Как учил он нас писать сочинения? Во-первых, давал такие темы, к которым мы по определению не могли быть равнодушными. Например: «Печорин нашего класса» или «Как выжить Татьяне в наши дни?» Думаете, легко об этом написать? А вы попробуйте. У нас в классе прямо настоящие баталии по этому поводу разгорались. Во-вторых, даже если он и давал традиционную тему (ну, РОНО ведь требовало), то всегда говорил так: «Даже не пытайтесь «цитировать» учебник. Мнение авторов ваших книжек я и так давно знаю. А вот ваши соображения на сей счет мне пока неизвестны». Если мы, вдруг, начинали роптать (бывало и такое), учитель спрашивал: «Есть художественный текст и ваша голова полная мыслей. Чего же вам не хватает?» А не хватало умения излагать эти самые мысли. И вот тут он всегда приходил на помощь. У меня долго хранилось сочинение, которое было красным от исправлений. И при этом стояли две отличные оценки: за грамотность и за литературу. С орфографией и в самом деле было все в порядке.
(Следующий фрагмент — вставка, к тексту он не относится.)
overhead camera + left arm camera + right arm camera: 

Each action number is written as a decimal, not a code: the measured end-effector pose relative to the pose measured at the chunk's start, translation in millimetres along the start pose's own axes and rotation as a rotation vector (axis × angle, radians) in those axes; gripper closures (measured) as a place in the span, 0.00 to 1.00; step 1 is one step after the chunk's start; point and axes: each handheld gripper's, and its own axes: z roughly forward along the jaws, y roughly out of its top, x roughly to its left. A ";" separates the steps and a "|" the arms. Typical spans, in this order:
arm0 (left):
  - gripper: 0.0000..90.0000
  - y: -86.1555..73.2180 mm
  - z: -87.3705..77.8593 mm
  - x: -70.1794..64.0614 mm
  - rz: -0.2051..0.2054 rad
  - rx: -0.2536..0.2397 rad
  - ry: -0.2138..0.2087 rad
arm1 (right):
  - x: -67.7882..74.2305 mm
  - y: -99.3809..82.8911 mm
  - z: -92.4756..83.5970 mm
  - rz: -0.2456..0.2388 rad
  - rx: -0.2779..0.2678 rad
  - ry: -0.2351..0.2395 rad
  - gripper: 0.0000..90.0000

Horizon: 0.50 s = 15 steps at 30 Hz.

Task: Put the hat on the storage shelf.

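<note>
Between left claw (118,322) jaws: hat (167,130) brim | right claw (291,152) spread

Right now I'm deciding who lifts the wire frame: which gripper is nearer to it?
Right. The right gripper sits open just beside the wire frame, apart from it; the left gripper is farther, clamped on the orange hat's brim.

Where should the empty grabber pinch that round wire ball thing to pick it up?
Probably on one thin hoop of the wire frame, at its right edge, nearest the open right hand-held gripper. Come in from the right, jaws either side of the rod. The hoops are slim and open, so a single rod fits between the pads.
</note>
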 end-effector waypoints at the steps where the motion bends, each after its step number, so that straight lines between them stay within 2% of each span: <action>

А вот свежие, но при этом корявенько изложенные мысли, учитель превратил в емкие, но вместе с тем изящные предложения. Так что, за те похвалы, которые я сейчас слышу в адрес своей прозы, я должна поклониться своему учителю. И я ему кланяюсь до самой земли. И не только за науку, но и за веру в мои способности и силы. Я знаю, что много раз предавала его надежды. И тогда, когда в другой школе стала писать не так, как просила душа, а так как было нужно партии, правительству и учительнице, от которой напрямую зависела моя оценка и средний балл аттестата. И когда поверила утверждывшим, что филология – это не мое и поступила в музыкальное училище. И потом, когда уже став учителем русского языка и литературы, годами успокаивала зуд письма в своих пальцах и откладывала это дело на светлое будущее, которое наступило вдруг после одного наркоза. Он был связан с операцией, но казалось, что вся жизнь моя до этого текла будто в наркотическом сне, и наконец, меня реанимировали. Теперь мне остается надеяться только на то, что Бог не отпустит меня отсюда до тех пор, пока я не выполню своего предназначения. Верьте и Вы в меня, дорогой мой Учитель!